Emblematic is, for example, the case of the "Central Park Five", the clamorous judicial error told in the Netflix miniseries "When They See Us", which in 1990 sentenced five black boys between 15 and 15 to unjust imprisonment. 16 years old, all accused of the murder of a woman who went out to run in Central Park and finally rehabilitated after a ten-year sentence. The story was at the center of a heated debate focused on the racial prejudices of the American judicial system - which also involved the former president of the United States Donald Trump, at the time one of the most ferocious accusers of the five alleged killers, to the point of hoping for the return of the death penalty - but less well known is the responsibility of newspapers (especially local ones) in feeding the racist mythology of the black man as genetically more prone to crime.

The manipulative contents that we face every day on social media are, from this point of view, nothing more than the result of a longer process, which reproduces the dynamics of power within a company, amplifying the prejudices of who can make their voices heard and marginalizing the positions and concerns of historically discriminated communities. A fundamental premise, without which it would be impossible to frame what researchers call the "political and ideological function" of fake news.

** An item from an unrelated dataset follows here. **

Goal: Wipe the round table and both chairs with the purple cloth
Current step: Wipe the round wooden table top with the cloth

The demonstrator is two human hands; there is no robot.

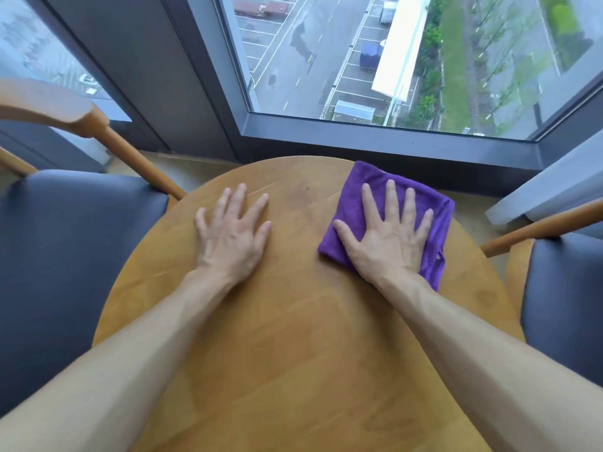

The perfect formula of hatred

If racist disinformation has well-documented historical roots, it is undeniable that its preferred channel of diffusion today is online. According to a research conducted by the University of Birmingham, the global health emergency has given rise to a prolific stream of Islamophobic fake news, spread on Facebook, Twitter, Telegram and WhatsApp with the aim of attributing responsibility to the Islamic communities of the United Kingdom. for the spread of the coronavirus pandemic.

The results of the study also highlighted the existence of precise political instances behind the hate content - mostly memes and social posts, the researchers point out - which in most cases contained references to the "demolition of mosques ”And to migration policies considered too permissive. Similar evidence has been found at all latitudes and the most popular contents are those referring to immigrant Chinese communities, which quickly became the target of systematic disinformation aimed at indicating them as the "virus spreaders".

Italy, of course, is no exception and from the beginning of the pandemic to the present, disinformation content in Italian of a xenophobic nature has multiplied. Alongside the usual aggregators of "immigrant crimes" - a trend that in 2013 ended up at the center of a parliamentary question, but which still enjoys excellent health today - a galaxy of small sites dedicated to the denial of Covid-19 has arisen, which throughout 2020 they have conducted an intense campaign to link the spread of the infection to the landings of migrants. A subtle operation and repeatedly denied by scientists, but which is part of a narrative that is anything but marginal.

According to the latest report of the Carta di Roma Association - produced in collaboration with the Pavia Observatory - the pandemic "has made the worst aspect of the journalistic story nasty" and thus 13% of the 6,402 dedicated titles on the issue of migration (one for every 4 landings that took place, considering the period between January and October 2020) he dealt with migrants "in the context of a health alarm, attributable to the Covid-19 emergency". A responsibility that weighs on the shoulders of the mainstream press but not only, since the frame of "migrants as a vehicle of contagion" and of "Italians at home while migrants are free to disembark" has been largely ridden by politics and by trade unions. police.

Once again, racist disinformation leverages the fears and stereotypes that pollute public discourse (in this case the false myth of “migrants who carry diseases”) to fuel prejudices and polarize the debate. A manipulation exploited - when not directly produced - by a part of politics, which directly affects the lives of the people involved and our way of seeing the world.